1) le bien-être : être à l’aise dans son domicile et disposer d’espaces autres que fonctionnels, tels un atelier, un balcon, un grand séjour pouvant être investi et décoré, ou être propriétaire de son logement réduit les besoins de déplacement ;

2) le bruit : le bruit du trafic routier subi à domicile est source de déplacements de loisirs ;

3) le jardin : un espace libre de plein air réduit les envies de déplacements des citadins ; ceux qui n’en disposent pas prolongent leur sphère d’habitat par des déplacements en voiture ;

4) la hauteur : habiter dans les étages supérieurs des bâtiments et des tours est associé à davantage de déplacements compensatoires par comparaison avec les résidents des étages inférieurs ;

5) la sociabilité : la possibilité d’échanger et de rencontrer des gens est un des principaux motifs de la mobilité de loisirs ; aussi, disposer d’un réseau local de

sociabilités et de lieux propices à l’échange dans son environnement résidentiel diminue la mobilité de loisirs ;

6) la symbolique de la voiture : si les habitants sont attachés à la voiture en tant que symbole de statut social et de distinction, leur mobilité de loisir s’appuie particulièrement sur ce moyen de transport.

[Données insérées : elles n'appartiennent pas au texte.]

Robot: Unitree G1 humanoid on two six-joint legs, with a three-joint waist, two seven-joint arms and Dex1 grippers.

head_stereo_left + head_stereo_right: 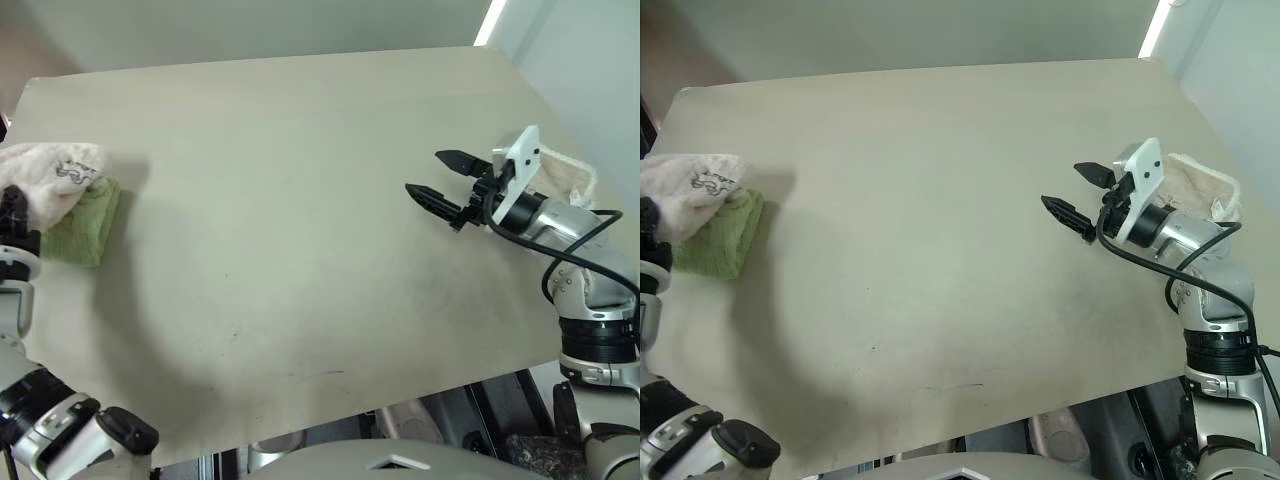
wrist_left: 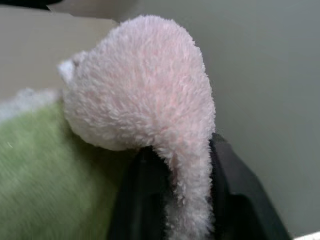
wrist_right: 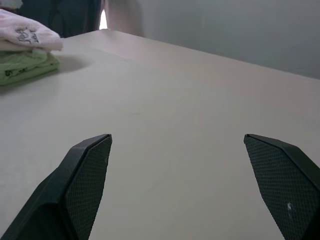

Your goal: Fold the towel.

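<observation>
The pale pink towel (image 1: 50,172) lies bunched on a folded green towel (image 1: 85,230) at the table's far left edge, its dark logo facing up. My left gripper (image 1: 12,212) is at the towel's near side. In the left wrist view a fold of the pink towel (image 2: 150,90) hangs down between the two black fingers (image 2: 135,200), which press on it from both sides. My right gripper (image 1: 425,172) hovers over the right part of the table with its fingers wide apart and nothing between them. It points left across the table toward the pink towel (image 3: 25,32).
The beige table (image 1: 300,200) stretches bare between the two arms. A cream towel (image 1: 570,175) lies at the table's right edge behind my right wrist. A black cable (image 1: 580,250) loops along the right forearm.
</observation>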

Dans cette ligne, Schlich et Axhausen (2002) montrent qu’habiter dans un environnement périurbain attrayant conduit statistiquement à un nombre plus réduit de déplacements de loisirs par comparaison avec les habitants des centres denses. Ils soulignent que les personnes dont le logement est doté d’une surface extérieure ou celles qui possèdent un logement secondaire passent moins de temps de loisirs en dehors de leur logement. D’autres recherches vont dans le même sens, mettant en exergue l’existence de corrélations négatives significatives entre la distance à un espace vert proche (public ou privé) et la réalisation de certains types de déplacements de loisirs (Kitamura, Mokhtarian et Laidet, 1997 ; Lanzendorf, 2000 ; Maat et de Vries, 2006). Naess (2005) met en évidence que l’accès à un jardin privé réduit la mobilité dans tous les contextes urbains. Selon Perrels (2005), les citadins des villes denses se caractérisent par une « mobilité de consommation de nature » basée sur une mobilité à longue distance destinée à compenser un accès limité aux espaces verts ou extérieurs.

Labi- résidentiaLitécommeFormehybride demobiLitécompensatoire ?

Dans son approche de la mobilité, Kaufmann (2008) met en exergue l’émergence de nouvelles formes de mobilités caractérisées par leur hybridité dans le schéma de partition de la mobilité en quatre domaines : la mobilité quotidienne, la mobilité résidentielle, les voyages et les migrations.

Parmi ces formes émergentes, la bi- résidentialité, qui désigne un mode de vie fondé sur des lieux de résidence généralement distants de plusieurs centaines de kilomètres et des déplacements fréquents entre ces sphères d’habitat. Selon Kaufman, les ancrages locaux et l’attachement au lieu de vie constituent deux facteurs explicatifs de ce type de mobilité, et la dimension sensible joue un rôle important.

On voit ainsi des individus conserver une maison dans une campagne verdoyante où ils apprécient de passer leur temps libre, et occuper, quelques jours par semaine, des logements plus petits en centre-ville, bien qu’ils les apprécient peu, pour y profiter d’opportunités de travail (Vincent- Geslin et Kaufmann, 2012).